(Data excerpts)
====================
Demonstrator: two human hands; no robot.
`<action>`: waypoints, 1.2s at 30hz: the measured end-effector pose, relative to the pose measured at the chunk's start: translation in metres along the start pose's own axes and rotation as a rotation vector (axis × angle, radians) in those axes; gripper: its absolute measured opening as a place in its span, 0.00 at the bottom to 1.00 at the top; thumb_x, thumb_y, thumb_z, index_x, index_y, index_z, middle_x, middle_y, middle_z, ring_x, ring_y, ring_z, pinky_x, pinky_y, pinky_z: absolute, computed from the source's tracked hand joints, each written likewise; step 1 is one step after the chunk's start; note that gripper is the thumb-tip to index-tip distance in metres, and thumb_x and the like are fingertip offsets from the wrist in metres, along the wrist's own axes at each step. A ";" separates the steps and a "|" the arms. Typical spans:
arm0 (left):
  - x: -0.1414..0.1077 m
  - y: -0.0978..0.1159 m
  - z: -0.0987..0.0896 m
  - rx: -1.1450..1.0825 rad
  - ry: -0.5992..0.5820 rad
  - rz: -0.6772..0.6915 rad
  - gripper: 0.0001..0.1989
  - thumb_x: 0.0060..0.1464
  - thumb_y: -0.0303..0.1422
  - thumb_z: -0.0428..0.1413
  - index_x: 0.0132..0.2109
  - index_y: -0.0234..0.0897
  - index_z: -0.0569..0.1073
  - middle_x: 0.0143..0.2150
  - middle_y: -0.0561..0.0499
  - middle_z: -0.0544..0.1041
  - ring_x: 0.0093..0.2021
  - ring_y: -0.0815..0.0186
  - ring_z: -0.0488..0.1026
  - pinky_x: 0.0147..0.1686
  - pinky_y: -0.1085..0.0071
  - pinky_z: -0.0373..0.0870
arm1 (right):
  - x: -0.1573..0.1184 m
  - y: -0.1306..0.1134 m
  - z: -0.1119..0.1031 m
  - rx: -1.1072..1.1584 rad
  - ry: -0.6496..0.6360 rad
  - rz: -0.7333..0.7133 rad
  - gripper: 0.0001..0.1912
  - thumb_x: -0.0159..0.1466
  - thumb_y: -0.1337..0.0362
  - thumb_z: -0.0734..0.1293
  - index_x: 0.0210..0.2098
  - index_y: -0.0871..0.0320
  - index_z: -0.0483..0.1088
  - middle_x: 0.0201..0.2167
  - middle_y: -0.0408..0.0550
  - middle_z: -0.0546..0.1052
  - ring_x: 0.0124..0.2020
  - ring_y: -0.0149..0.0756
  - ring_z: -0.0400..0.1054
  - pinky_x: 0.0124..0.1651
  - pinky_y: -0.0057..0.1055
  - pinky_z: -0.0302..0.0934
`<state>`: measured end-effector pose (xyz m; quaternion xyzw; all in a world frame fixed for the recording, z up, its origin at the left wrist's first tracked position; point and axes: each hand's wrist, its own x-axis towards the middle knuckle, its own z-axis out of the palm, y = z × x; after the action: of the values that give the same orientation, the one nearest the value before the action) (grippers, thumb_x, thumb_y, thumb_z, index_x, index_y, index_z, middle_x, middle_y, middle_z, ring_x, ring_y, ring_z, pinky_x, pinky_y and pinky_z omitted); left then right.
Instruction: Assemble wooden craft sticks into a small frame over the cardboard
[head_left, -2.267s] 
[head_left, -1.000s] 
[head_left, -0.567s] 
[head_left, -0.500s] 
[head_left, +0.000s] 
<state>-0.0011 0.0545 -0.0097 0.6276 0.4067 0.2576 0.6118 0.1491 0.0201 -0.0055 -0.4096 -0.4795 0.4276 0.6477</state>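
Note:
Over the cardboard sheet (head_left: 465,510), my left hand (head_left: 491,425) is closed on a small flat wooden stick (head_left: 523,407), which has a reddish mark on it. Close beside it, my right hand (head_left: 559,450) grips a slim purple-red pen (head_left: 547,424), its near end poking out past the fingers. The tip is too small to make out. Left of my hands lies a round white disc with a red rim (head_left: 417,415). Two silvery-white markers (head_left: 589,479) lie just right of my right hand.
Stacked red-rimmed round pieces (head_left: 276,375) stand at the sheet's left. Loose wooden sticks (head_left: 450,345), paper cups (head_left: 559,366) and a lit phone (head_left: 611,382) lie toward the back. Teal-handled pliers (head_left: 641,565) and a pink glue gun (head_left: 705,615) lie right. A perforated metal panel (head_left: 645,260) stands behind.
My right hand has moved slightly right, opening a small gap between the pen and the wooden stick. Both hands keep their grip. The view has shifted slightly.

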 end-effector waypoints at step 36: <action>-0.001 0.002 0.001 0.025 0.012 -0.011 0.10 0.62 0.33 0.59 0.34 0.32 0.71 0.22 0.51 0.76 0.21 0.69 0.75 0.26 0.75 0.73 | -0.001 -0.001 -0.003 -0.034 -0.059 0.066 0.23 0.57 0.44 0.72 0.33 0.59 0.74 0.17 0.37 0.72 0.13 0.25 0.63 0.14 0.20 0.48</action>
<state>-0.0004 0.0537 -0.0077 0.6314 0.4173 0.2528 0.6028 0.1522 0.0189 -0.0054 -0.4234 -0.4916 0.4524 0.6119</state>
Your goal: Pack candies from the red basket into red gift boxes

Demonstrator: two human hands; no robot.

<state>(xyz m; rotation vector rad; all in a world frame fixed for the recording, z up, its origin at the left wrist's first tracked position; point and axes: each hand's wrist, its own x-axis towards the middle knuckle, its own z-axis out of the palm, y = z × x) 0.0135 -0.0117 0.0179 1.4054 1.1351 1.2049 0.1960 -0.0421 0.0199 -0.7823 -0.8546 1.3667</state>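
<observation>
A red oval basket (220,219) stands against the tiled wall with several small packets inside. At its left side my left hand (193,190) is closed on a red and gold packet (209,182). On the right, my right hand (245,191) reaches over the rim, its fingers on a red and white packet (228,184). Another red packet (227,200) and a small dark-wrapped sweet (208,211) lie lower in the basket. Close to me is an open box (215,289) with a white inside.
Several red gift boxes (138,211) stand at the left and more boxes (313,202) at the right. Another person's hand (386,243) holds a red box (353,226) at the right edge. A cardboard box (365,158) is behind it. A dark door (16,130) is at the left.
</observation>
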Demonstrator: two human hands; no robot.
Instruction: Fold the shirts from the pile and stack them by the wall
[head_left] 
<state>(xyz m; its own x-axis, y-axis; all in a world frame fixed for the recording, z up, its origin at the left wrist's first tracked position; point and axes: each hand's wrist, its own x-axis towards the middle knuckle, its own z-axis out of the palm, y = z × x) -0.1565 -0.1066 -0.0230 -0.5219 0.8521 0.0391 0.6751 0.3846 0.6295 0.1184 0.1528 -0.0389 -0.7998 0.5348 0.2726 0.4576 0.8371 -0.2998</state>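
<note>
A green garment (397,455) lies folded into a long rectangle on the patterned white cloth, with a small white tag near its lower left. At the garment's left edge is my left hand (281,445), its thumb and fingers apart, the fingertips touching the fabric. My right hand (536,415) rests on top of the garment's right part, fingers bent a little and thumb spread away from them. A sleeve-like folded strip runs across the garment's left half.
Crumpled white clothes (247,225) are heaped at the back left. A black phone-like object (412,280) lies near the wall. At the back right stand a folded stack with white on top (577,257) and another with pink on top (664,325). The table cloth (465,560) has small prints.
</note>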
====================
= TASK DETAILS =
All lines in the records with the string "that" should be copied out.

= REPLY TO THE EXERCISE =
`<action>`: waypoints, 1.2s at 30hz: the measured end-effector pose, relative to the pose measured at the chunk's start: translation in metres along the start pose's own axes and rotation as a rotation vector (axis × angle, radians) in those axes; gripper: its absolute measured opening as a place in its span, 0.00 at the bottom to 1.00 at the top; thumb_x, thumb_y, thumb_z, index_x, index_y, index_z, middle_x, middle_y, middle_z, ring_x, ring_y, ring_z, pinky_x, pinky_y, pinky_z: absolute, computed from the source's tracked hand joints, each written likewise; step 1 is one step after the chunk's start; note that gripper is the thumb-tip to index-tip distance in metres, and thumb_x and the like are fingertip offsets from the wrist in metres, along the wrist's own axes at each step. A ";" separates the steps and a "|" the arms. Typical spans:
`<state>`: measured end-effector pose (xyz m; quaternion xyzw; all in a world frame fixed for the recording, z up, its origin at the left wrist's first tracked position; point and axes: each hand's wrist, its own x-axis towards the middle knuckle, its own z-axis out of the palm, y = z × x; after the action: of the values that give the same orientation, the one nearest the value before the action) (grippers, thumb_x, thumb_y, thumb_z, index_x, index_y, index_z, middle_x, middle_y, middle_z, ring_x, ring_y, ring_z, pinky_x, pinky_y and pinky_z omitted); left then right.

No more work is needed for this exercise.